* **Try it**:
Repeat the listing that follows without a single change.

━━━━━━━━━━

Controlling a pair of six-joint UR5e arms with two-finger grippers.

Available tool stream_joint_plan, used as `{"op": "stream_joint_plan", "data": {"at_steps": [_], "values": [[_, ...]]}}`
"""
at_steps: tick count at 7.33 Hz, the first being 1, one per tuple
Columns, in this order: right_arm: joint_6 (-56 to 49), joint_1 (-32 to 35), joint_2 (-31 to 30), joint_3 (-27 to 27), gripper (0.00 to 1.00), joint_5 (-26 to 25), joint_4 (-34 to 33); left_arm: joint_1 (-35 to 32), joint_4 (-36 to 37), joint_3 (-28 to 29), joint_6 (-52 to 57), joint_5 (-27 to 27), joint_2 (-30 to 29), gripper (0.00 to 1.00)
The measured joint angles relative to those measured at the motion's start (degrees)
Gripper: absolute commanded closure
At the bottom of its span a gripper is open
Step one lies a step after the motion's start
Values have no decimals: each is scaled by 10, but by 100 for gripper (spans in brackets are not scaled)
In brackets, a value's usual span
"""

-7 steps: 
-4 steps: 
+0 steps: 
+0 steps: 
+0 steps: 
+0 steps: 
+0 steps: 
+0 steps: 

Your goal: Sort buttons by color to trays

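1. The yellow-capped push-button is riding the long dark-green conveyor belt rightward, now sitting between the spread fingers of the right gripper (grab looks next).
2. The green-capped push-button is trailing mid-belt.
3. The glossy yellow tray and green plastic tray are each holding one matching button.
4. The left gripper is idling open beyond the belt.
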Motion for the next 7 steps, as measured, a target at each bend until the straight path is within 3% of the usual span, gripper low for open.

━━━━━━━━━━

* **Written response**:
Controlling a pair of six-joint UR5e arms with two-finger grippers.

Available tool stream_joint_plan, used as `{"op": "stream_joint_plan", "data": {"at_steps": [_], "values": [[_, ...]]}}`
"""
at_steps: tick count at 7.33 Hz, the first being 1, one per tuple
Columns, in this order: right_arm: joint_6 (-56 to 49), joint_1 (-32 to 35), joint_2 (-31 to 30), joint_3 (-27 to 27), gripper (0.00 to 1.00), joint_5 (-26 to 25), joint_4 (-34 to 33); left_arm: joint_1 (-35 to 32), joint_4 (-36 to 37), joint_3 (-28 to 29), joint_6 (-52 to 57), joint_5 (-27 to 27), joint_2 (-30 to 29), gripper (0.00 to 1.00)
The measured joint angles relative to those measured at the motion's start (degrees)
Gripper: absolute commanded closure
At the bottom of its span a gripper is open
Step one lies a step after the motion's start
Values have no decimals: each is scaled by 10, but by 100 for gripper (spans in brackets are not scaled)
In brackets, a value's usual span
"""

-7 steps: 
-4 steps: 
+0 steps: 
+0 steps: 
+0 steps: 
+0 steps: 
+0 steps: 
+0 steps: 

Your goal: Sort buttons by color to trays

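1. The yellow-capped push-button is riding the long dark-green conveyor belt rightward, now sitting between the spread fingers of the right gripper (grab looks next).
2. The green-capped push-button is trailing mid-belt.
3. The glossy yellow tray and green plastic tray are each holding one matching button.
4. The left gripper is idling open beyond the belt.
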Motion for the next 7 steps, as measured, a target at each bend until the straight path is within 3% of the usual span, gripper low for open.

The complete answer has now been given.